#### What the exercise asks
The answer must consist of every line in the data that contains "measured".

Segment Start: Raw data

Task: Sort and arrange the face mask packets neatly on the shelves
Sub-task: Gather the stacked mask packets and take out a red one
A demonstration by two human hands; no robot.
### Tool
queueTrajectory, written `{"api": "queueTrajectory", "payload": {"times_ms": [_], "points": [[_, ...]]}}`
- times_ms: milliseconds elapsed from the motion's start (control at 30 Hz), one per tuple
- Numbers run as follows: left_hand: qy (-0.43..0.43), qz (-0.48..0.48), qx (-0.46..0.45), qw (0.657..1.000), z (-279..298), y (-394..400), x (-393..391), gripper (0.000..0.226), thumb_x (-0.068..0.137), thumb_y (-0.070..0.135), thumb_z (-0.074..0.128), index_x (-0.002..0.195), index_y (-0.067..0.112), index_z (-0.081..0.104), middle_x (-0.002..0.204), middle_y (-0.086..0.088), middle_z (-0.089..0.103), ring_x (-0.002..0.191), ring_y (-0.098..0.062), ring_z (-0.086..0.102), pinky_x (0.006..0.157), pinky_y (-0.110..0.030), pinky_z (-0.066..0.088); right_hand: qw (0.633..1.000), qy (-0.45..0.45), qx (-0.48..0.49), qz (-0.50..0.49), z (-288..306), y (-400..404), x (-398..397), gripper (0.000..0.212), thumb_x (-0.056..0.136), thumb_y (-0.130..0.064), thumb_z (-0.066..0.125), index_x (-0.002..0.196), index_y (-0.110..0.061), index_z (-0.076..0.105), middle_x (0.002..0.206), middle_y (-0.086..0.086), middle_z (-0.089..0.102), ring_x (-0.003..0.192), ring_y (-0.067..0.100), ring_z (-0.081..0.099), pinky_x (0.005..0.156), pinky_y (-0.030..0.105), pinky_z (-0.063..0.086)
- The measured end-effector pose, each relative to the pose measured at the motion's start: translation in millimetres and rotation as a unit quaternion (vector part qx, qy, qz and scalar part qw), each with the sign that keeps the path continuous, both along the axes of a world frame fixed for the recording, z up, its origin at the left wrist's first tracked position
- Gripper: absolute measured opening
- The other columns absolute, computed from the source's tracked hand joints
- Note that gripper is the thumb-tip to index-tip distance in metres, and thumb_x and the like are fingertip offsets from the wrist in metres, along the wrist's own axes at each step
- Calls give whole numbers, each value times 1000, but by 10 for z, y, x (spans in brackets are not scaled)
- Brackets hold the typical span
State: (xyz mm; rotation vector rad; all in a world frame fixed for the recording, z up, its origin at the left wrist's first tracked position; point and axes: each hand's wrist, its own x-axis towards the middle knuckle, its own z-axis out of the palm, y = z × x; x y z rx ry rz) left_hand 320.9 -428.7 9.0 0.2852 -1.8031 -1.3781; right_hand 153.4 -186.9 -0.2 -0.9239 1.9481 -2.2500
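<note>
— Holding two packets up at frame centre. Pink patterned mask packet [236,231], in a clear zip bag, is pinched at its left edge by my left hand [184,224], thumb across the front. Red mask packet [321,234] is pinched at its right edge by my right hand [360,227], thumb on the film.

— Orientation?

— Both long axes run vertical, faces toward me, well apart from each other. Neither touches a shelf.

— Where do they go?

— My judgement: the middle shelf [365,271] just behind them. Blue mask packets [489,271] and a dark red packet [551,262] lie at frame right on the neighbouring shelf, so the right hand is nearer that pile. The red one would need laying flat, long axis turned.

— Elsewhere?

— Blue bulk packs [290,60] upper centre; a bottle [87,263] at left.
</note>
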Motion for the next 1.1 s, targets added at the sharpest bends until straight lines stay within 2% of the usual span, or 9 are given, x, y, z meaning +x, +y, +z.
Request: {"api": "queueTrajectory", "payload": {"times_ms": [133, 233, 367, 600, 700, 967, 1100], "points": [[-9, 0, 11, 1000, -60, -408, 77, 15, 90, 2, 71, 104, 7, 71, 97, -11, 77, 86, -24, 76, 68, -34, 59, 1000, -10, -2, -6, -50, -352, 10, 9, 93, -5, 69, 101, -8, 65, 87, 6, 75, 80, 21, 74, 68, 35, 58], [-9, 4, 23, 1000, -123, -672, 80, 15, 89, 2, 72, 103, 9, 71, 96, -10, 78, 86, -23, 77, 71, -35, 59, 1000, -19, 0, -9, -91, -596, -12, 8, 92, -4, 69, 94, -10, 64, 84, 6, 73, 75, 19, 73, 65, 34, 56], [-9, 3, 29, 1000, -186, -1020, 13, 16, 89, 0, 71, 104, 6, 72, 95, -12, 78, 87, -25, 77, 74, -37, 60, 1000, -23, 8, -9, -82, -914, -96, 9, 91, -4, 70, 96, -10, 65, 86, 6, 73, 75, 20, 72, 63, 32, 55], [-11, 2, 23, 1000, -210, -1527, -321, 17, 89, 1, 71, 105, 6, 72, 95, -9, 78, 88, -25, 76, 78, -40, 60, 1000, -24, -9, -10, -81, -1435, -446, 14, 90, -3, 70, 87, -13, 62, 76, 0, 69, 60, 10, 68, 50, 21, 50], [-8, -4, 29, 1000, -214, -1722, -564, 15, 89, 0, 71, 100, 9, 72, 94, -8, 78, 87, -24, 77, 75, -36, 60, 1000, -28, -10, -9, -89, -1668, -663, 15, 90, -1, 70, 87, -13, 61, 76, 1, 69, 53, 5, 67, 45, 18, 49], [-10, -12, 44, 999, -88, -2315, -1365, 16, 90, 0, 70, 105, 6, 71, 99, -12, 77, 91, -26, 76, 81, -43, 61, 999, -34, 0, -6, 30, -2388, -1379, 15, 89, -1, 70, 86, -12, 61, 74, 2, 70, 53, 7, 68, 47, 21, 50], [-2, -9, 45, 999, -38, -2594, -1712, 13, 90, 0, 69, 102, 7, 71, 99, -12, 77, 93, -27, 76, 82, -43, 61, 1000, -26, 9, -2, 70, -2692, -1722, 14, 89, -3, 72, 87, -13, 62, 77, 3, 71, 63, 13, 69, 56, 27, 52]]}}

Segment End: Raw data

#### Output for this task
- The measured end-effector pose, each relative to the pose measured at the motion's start: translation in millimetres and rotation as a unit quaternion (vector part qx, qy, qz and scalar part qw), each with the sign that keeps the path continuous, both along the axes of a world frame fixed for the recording, z up, its origin at the left wrist's first tracked position
- Gripper: absolute measured opening

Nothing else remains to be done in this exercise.